Nicholas must check what the penalties are for cashing in his endowment. If they aren't extortionate, this would be worth doing, as he could use the proceeds to clear part of his debt, advises Ms Cardy. "He could then remortgage the loan for the [new] smaller amount on a repayment basis."
The endowment also gives Mr Cox cause for concern. "I estimate that the combination of the two parts of his mortgage and the endowment costs £736.27 a month. If this was switched over to a full repayment loan of £112,000 over the next 19 years, that would cost £761.30 a month." In other words, for not much more money, Nicholas could be certain that his mortgage would be paid off at the end of the term of the loan.
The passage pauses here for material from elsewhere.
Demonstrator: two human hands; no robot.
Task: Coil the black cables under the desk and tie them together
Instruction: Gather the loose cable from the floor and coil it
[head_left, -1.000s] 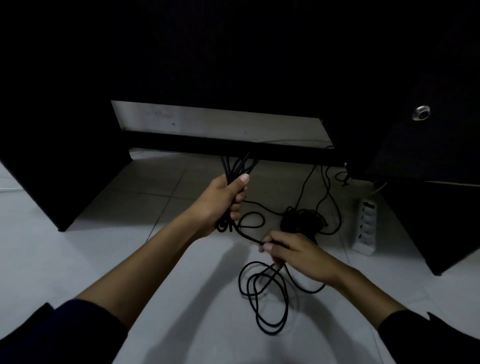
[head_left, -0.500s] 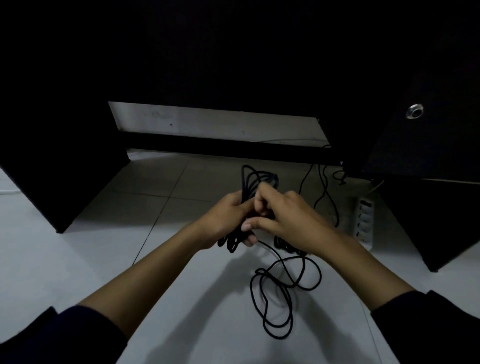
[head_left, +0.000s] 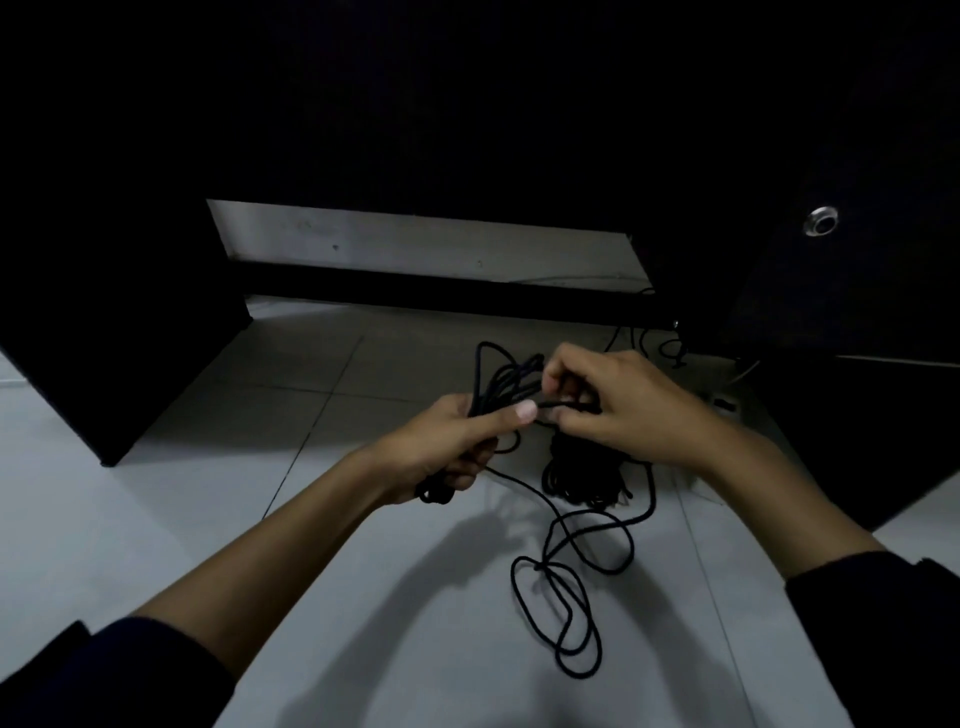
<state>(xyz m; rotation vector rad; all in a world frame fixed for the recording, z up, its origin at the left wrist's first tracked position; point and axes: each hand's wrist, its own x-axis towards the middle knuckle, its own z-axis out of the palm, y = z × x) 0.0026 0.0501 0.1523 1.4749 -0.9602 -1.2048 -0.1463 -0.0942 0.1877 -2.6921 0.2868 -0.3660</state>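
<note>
the black desk (head_left: 467, 130) fills the upper view, its dark underside shading the pale tiled floor (head_left: 156, 519) where the work goes on. a second bundle of cable (head_left: 582, 478) sits on the tiles just below the hands, seemingly set aside. slack cable (head_left: 566, 613) trails in loose loops toward the camera, likely feed for more turns. the left hand (head_left: 457, 441) grips the gathered coil (head_left: 498, 384) upright, thumb pressed over the strands to stop them springing apart. the right hand (head_left: 623, 405), close against it, pinches one strand at the thumb tip, probably laying on another loop.
</note>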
These sums are based on a two-year fixed-rate deal at 5.34 per cent. By extending the loan beyond 19 years, Nicholas could further reduce his payments, says Mr Cox.
Ms Sofat suggests switching to a discounted deal instead, since "rates are expected to increase in the very short term but then decline next year". Britannia offers a 4.99 per cent two-year discounted deal.
Nicholas should first switch £3,000 from his Smile account into a mini cash ISA, advises Mr Cox. Portman building society will give him 5.5 per cent tax free - a huge improvement on what he is getting with Smile, Mr Cox says. But this includes a 0.65 per cent bonus for the first six months. Ms Sofat prefers Abbey's 5.35 per cent cash ISA as it carries no bonus that will soon disappear.
She suggests switching the rest of his savings from Smile, and the £300 from Newcastle, to an account paying more interest. ING Direct pays 4.89 per cent and the AA 5.36 per cent, though the latter includes a 0.7 per cent bonus for the first 12 months.
Once Nicholas is in a stronger position, he should consider saving regularly into a mini UK stocks and shares ISA, adds Mr Cox.
"Paying extra for premium services is usually a complete waste of money as people rarely benefit from the extra facilities," says Ms Cardy.
The basic Lloyds TSB Gold Service account offers just 0.1 per cent interest, and Ms Cardy recommends a switch to Cahoot, which pays 4.17 per cent on balances of as little as £1. Alternatively, a move to a Smile current account would allow Nicholas to stick to his ethical stance and earn 3.25 per cent interest, says Ms Sofat. Mr Cox suggests Alliance & Leicester's current account: it pays 5.37 per cent on balances.
If Nicholas stays at the BBC, it's worth sticking to its final salary pension scheme as it's "first class", says Mr Cox.
On top of this, buying extra years would be preferable to AVCs, Ms Cardy says.
But for a precise comparison between the two, he should visit a pensions specialist, advises Ms Sofat.
The BBC's sickness benefits will probably be adequate, says Ms Sofat, but Nicholas should check whether he has enough emergency funds to make up any shortfall.